Built-in Special Mathematical Functions

R provides some special mathematical functions related to beta and gamma functions.

Function Operation Performed
factorial(x) Factorial of x i.e. x!
lfactorial(x) Logarithm of Factorial of x i.e. log(x!)
choose(n,k) Binomial coefficient
lchoose(n,k) Logarithm of Binomial Coefficient
gamma(a) Gamma function
lgamma(a) Logarithm of gamma function
digamma(x) First derivative of log of gamma function
trigamma(x) Second derivative of log of gamma function
psigamma(x,deriv=0) Polygamma function (for higher derivatives)
beta(a,b) Beta function
lbeta(a,b) Logarithm of beta function

Examples of Special Mathematical in R

Let us discuss all these special mathematical function with examples.

Factorial in R

The factorial of a non-negative integer $n$ is denoted by $n!$ and is defined as the product of all positive integers less than or equal to $n$. That is

$$n! = n\cdot (n-1) \cdot (n-2) \cdots 3 \cdot 2 \cdot 1$$

For example, $5! = 5\times 4\times 3\times 2\times 1= 120$

# compute factorial of 5
factorial(5)
[1] 120

Logarithm of factorial in R

The logarithm of factorial of a non-negative integer x in R is the natural logarithm of factorial of x.

# compute natural log of 5 factorial
lfactorial(5)
[1] 4.787492
# 5!  = 120 so lfactorial(5) = log(120)
log(120)
[1] 4.787492

Combination in R

The number of combination of $n$ distinct objects, taken $r$ at a time is $\binom{n}{r}=\frac{n!}{r!(n-r)!}$.

For example, $\binom{5}{2} = \frac{5!}{2!(5-2)!}= 10$

# binomial coefficient 
choose(5,2)
[1] 10

Logarithm of Combination in R

# logarithm of binomial coefficient
lchoose(5,2)
[1] 2.302585

Gamma Function in R

Gamma Function is also known as Eulerian integral of second kind.
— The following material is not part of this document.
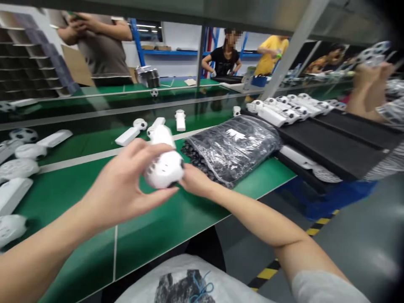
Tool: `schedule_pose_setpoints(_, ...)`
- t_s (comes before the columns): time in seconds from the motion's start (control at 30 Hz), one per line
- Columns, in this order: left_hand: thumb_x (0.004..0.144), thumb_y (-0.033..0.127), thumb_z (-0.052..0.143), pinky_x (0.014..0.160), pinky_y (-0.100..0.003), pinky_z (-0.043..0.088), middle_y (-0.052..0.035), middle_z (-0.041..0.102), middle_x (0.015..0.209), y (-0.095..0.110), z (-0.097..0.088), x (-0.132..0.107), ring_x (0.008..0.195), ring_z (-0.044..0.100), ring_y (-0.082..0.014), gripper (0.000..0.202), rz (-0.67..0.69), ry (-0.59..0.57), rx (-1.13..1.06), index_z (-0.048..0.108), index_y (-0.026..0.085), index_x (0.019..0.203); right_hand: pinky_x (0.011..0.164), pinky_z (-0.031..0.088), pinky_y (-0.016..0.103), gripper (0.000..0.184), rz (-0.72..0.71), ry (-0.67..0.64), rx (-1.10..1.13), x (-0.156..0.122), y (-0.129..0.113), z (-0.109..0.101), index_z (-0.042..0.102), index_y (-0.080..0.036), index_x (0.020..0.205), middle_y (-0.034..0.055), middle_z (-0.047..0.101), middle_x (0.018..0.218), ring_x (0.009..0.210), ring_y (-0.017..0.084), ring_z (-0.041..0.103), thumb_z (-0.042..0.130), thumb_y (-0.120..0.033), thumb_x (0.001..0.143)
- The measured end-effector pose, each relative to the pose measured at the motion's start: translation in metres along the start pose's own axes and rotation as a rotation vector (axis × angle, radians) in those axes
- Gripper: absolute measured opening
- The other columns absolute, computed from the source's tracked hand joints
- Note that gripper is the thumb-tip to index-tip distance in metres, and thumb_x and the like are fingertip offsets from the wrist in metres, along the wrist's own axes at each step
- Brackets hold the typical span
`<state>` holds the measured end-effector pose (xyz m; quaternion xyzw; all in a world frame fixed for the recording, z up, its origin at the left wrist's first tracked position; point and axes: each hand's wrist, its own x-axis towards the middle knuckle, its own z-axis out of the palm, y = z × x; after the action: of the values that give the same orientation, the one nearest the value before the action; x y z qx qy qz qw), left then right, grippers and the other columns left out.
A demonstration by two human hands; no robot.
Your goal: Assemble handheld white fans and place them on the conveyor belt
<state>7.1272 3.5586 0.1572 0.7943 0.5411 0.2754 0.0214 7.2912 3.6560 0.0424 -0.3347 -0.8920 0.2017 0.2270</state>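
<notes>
My left hand is closed round a white handheld device with a soccer-ball head, thumb below and fingers above. The device is slightly blurred, its white handle pointing away from me. Just behind it, my right hand reaches to the near edge of a clear plastic bag full of small black parts. Its fingertips are hidden by the device, so I cannot tell whether they hold anything. Black pieces show at the bag's left end.
More white devices lie at the left of the green bench. Several fill rows on a black tray at the right. A metal post slants over the bench. Other people work across it; a co-worker's hands are raised at right.
</notes>
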Motion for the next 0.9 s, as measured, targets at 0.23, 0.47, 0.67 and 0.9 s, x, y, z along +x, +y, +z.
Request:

It is denoted by $\Gamma(n)$ and is defined as

$$ \begin{aligned} \Gamma (n) &=\int_0^\infty t^{n-1} e^{-t}\; dt\\ &=(n-1)!;\; n>0; \end{aligned} $$

# gamma 5 is (5-1) = 4!
gamma(5)
[1] 24

Logarithm of Gamma Function in R

The logarithm of gamma function is the natural logarithm of the gamma function.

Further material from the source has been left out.